* [THE PROBLEM]
Show every line of the data that includes the word "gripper".

+++

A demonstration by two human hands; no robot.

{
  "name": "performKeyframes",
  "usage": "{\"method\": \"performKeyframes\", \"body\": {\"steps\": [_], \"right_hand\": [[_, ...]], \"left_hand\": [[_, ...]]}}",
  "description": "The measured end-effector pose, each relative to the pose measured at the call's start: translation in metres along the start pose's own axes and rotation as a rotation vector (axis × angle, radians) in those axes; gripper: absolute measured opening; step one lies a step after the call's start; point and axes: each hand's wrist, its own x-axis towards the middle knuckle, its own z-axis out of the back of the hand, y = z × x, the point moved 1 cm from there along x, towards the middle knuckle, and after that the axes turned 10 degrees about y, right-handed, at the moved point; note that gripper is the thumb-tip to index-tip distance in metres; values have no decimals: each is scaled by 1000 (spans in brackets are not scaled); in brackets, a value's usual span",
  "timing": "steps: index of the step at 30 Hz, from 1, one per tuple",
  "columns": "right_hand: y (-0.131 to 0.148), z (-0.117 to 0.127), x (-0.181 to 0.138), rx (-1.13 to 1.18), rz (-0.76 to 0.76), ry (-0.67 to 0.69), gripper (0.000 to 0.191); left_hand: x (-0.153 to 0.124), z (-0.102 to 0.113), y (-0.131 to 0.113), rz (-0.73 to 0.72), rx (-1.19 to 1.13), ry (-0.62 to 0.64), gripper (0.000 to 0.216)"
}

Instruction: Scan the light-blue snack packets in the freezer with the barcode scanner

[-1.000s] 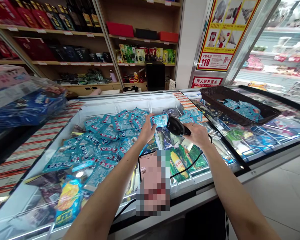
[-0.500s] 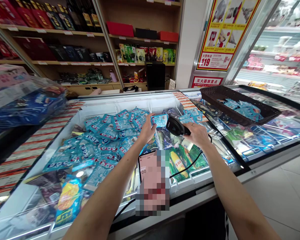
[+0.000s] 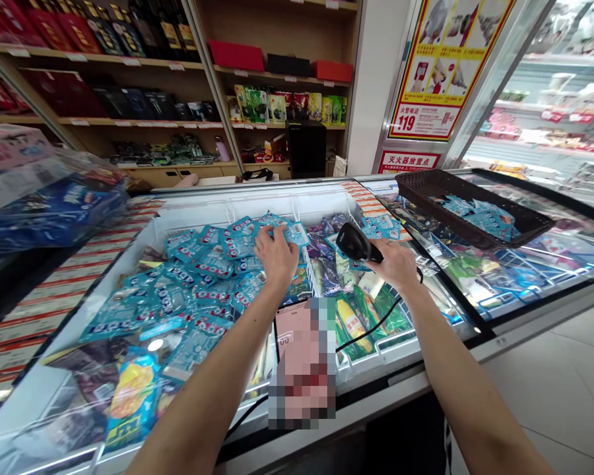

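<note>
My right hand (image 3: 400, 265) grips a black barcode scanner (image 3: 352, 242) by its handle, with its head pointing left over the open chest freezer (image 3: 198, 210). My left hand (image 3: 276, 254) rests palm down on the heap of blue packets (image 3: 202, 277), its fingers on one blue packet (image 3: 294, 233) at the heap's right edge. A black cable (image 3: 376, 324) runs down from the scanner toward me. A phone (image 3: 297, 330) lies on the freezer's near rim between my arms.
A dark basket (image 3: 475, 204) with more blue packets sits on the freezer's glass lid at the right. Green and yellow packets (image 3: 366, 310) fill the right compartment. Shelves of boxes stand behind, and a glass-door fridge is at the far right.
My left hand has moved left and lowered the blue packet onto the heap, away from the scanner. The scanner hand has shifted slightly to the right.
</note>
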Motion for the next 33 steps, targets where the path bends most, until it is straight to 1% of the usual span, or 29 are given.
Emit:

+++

* [THE ANSWER]
  "description": "The measured end-effector pose, each relative to the pose measured at the call's start: translation in metres along the start pose's own axes and rotation as a rotation vector (axis × angle, radians) in those axes; gripper: absolute measured opening; step one lies a step after the call's start; point and axes: each hand's wrist, its own x-axis towards the middle knuckle, its own z-axis out of the back of the hand, y = z × x, the point moved 1 cm from there along x, towards the middle knuckle, and after that the axes turned 10 degrees about y, right-handed, at the moved point; note that gripper is the thumb-tip to index-tip distance in metres; values have no decimals: each is scaled by 1000 (spans in brackets are not scaled); in brackets, a value's usual span",
  "columns": "right_hand: y (-0.131 to 0.148), z (-0.117 to 0.127), x (-0.181 to 0.138), rx (-1.13 to 1.18), rz (-0.76 to 0.76), ry (-0.67 to 0.69), gripper (0.000 to 0.191); left_hand: x (-0.153 to 0.124), z (-0.102 to 0.113), y (-0.131 to 0.113), rz (-0.73 to 0.72), rx (-1.19 to 1.13), ry (-0.62 to 0.64), gripper (0.000 to 0.216)"

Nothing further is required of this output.